Tests are annotated with an expected result in a comment using TOML syntax that must be located at the very beginning of the file. See the implementation in utilities/src/annotated_test.rs for details. These annotations are also used to mark examples, in the top-level subdirectory examples, with an expected failure condition if necessary.

Tests for the happy path - i.e., valid Nickel programs which do not raise errors are generally written in standalone Nickel files in the core/tests/integration/pass directory. All .ncl files in this directory are automatically converted into Rust integration tests, which run the file and assert that no errors were raised during evaluation.

Each of these .ncl files is structured as an array of Bool expressions, which is ultimately passed to std.contract.check function defined in the standard library. This function applies an Assert (std.test.Assert) contract to each value in the array, which checks that the value it is applied to evaluates to true. The benefit of using a contract for this is that if a test fails we can simply run the file directly using Nickel, which gives better error messages than the ones we get by default from cargo test.

Tests which are expected to fail may be written in Rust in core/tests/integration. However, simple failure test cases can make use of the test annotation support and are located in core/tests/integration/fail.

Snapshot testing

The project also contains a suite of snapshot tests in the cli/tests/snapshot directory. Here, .ncl files written in the subdirectories of the input directory are run against the last-built Nickel binary, and their output is compared to the last-known output.

Failures of these tests do not necessarily mean that anything is wrong.
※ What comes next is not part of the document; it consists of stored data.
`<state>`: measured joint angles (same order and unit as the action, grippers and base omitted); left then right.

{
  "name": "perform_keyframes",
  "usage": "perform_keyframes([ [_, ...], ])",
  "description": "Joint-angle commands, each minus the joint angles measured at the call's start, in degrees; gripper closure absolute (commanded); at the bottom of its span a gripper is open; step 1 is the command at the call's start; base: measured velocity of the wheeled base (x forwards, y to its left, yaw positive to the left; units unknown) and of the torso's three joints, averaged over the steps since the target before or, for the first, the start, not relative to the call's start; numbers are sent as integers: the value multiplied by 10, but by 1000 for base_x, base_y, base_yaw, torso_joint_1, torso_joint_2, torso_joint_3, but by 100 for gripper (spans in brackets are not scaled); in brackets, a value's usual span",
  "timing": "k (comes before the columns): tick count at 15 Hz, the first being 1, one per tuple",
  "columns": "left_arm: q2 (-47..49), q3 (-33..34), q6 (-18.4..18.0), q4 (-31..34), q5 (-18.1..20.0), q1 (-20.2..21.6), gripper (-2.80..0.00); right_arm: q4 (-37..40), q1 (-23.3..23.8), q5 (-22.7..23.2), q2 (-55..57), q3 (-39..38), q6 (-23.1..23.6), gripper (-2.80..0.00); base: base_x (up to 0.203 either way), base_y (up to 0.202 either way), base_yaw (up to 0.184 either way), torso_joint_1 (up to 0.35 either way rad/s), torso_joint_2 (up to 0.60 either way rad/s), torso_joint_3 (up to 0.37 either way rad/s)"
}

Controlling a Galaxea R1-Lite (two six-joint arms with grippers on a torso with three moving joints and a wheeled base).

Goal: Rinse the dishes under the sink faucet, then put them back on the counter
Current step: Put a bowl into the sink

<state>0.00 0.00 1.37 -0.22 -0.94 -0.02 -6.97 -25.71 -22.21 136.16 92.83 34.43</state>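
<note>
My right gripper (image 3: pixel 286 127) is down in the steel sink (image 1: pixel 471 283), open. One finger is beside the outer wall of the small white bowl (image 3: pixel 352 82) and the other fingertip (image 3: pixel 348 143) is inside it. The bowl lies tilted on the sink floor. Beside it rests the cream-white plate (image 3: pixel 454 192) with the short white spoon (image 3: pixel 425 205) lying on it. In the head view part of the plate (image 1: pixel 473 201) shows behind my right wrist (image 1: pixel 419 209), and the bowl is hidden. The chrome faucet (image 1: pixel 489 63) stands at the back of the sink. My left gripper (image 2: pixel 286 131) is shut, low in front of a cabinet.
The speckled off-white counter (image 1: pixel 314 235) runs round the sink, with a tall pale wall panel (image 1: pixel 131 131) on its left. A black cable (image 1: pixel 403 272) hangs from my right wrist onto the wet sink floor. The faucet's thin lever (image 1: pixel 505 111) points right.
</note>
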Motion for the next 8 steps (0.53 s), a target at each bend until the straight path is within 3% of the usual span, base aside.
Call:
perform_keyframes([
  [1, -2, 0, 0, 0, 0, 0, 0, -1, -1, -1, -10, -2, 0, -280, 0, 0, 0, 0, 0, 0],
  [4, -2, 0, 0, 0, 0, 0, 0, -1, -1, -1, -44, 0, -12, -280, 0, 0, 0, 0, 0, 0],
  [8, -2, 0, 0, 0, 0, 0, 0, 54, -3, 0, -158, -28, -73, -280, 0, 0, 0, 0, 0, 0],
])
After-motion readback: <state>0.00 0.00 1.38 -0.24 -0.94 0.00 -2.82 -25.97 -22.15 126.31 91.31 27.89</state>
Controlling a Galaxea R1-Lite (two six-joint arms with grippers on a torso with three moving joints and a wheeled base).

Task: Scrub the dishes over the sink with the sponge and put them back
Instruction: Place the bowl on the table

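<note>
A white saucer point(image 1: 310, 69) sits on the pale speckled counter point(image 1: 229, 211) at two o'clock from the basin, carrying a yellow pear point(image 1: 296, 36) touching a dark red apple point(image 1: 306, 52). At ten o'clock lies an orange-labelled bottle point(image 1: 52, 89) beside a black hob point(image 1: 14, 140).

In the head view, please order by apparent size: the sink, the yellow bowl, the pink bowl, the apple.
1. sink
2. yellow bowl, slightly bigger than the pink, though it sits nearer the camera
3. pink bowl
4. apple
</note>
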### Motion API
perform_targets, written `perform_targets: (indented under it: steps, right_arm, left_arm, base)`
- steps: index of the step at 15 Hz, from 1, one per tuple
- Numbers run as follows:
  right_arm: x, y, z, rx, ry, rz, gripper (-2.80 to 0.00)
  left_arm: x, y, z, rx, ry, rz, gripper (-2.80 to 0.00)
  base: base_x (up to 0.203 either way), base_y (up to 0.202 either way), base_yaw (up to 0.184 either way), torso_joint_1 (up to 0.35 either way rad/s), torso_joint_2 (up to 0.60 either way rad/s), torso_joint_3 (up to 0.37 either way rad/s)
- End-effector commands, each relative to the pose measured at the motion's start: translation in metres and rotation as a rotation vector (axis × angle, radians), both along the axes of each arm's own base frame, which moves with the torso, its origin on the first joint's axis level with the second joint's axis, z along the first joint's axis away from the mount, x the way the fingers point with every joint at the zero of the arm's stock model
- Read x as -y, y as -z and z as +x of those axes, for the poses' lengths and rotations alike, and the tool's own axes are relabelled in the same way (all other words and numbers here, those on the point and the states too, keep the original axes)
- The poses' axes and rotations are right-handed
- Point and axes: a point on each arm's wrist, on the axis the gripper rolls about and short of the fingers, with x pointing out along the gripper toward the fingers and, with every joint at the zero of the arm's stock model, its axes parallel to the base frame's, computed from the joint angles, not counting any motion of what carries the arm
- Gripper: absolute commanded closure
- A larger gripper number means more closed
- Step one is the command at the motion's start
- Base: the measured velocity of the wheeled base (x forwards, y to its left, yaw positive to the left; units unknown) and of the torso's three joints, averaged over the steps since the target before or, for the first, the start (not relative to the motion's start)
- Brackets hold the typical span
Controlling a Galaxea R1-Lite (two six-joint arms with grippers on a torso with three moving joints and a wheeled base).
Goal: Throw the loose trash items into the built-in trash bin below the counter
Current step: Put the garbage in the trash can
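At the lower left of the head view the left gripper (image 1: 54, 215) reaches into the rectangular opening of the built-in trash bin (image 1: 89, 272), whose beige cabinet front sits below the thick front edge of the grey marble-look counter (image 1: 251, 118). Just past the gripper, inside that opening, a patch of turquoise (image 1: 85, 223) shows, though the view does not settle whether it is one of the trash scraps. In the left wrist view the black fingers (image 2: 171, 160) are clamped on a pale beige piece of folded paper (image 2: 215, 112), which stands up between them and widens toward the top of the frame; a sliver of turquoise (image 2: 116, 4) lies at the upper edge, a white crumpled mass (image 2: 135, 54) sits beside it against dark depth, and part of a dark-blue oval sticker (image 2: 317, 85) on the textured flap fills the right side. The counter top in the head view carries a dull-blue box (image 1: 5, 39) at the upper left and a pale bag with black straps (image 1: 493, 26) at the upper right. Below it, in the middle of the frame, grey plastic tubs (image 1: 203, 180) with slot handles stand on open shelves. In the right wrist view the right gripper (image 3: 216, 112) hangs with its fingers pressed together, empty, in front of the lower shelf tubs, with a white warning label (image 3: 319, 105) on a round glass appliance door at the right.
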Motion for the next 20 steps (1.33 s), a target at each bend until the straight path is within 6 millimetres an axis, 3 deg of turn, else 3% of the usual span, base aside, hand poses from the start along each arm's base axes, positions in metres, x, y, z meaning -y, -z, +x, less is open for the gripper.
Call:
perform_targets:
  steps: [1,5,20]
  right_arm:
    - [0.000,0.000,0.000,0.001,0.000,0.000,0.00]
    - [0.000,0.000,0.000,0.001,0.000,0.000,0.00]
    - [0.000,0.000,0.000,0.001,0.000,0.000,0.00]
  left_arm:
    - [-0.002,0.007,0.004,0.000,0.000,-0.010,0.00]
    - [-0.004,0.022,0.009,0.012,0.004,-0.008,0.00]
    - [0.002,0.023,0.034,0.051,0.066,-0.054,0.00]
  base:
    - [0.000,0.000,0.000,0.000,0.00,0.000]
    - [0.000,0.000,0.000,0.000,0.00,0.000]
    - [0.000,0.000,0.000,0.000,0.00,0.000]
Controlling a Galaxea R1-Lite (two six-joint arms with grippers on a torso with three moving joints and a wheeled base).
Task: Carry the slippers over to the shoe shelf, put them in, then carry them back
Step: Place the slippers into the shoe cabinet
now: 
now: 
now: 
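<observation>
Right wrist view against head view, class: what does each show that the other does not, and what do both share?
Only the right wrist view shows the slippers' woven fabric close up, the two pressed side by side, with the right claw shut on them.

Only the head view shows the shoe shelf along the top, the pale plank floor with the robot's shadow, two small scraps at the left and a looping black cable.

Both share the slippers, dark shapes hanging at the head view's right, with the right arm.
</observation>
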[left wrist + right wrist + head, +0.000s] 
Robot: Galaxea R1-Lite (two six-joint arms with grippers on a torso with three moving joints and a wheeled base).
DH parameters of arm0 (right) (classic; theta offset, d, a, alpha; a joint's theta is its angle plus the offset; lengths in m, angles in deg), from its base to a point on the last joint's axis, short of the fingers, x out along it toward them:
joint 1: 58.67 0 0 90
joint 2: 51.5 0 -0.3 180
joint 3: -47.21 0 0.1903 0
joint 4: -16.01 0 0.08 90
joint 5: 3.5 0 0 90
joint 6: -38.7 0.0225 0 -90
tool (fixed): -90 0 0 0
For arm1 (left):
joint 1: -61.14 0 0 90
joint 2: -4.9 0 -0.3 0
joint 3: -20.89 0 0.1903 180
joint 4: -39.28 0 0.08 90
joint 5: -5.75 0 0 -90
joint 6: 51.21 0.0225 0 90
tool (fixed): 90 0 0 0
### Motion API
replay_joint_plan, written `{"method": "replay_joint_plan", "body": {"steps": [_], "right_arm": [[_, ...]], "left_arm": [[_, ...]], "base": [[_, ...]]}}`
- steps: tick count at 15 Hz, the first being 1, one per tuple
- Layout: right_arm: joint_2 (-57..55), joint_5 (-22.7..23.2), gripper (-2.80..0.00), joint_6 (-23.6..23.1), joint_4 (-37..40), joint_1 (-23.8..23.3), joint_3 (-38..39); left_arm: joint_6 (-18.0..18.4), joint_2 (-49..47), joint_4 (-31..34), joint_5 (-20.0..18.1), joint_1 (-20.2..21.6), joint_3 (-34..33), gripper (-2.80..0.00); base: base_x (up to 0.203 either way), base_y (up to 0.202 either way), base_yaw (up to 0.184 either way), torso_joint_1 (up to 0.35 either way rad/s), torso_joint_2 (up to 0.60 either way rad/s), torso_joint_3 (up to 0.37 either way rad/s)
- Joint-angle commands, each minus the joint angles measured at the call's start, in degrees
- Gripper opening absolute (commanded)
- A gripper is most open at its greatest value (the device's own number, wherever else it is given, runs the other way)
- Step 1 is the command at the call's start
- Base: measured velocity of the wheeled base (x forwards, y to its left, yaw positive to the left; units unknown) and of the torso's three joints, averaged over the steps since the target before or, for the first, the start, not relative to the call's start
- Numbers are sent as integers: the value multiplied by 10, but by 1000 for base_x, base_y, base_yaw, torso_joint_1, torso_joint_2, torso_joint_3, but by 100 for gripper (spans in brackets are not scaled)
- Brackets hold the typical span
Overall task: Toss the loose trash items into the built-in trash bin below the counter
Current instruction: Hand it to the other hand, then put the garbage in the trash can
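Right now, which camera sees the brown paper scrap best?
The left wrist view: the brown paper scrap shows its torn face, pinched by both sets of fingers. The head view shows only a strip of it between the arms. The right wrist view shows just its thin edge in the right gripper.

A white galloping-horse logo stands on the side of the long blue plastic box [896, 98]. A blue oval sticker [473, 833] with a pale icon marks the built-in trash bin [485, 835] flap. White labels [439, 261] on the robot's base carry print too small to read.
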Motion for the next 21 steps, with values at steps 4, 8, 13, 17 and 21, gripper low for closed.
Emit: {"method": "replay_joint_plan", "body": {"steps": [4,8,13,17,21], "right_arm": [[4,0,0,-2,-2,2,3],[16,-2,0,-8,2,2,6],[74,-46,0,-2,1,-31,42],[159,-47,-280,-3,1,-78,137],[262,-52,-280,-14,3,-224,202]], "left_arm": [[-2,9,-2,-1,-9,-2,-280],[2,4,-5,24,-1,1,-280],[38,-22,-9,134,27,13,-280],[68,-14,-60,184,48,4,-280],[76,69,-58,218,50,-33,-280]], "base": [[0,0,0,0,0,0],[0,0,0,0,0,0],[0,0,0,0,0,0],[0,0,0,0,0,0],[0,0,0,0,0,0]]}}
Rather it should be seen as an opportunity to review the diffs and either accept any changes, or fix any issues introduced.

See README.md in the snapshot testing crate for more detailed guides on working with snapshot tests.

Benchmarking

If your change is likely to impact performance, it is recommended to run the benchmark suite on master and on your branch to assess any performance changes. Please report your findings in the description of the PR.

The benchmark suite is located in the benches/ directory. To run it:

cargo bench

Note that a full run takes some time, up to a dozen of minutes. You can run specific benchmarks instead of the full suite. Please refer to the documentation of cargo bench.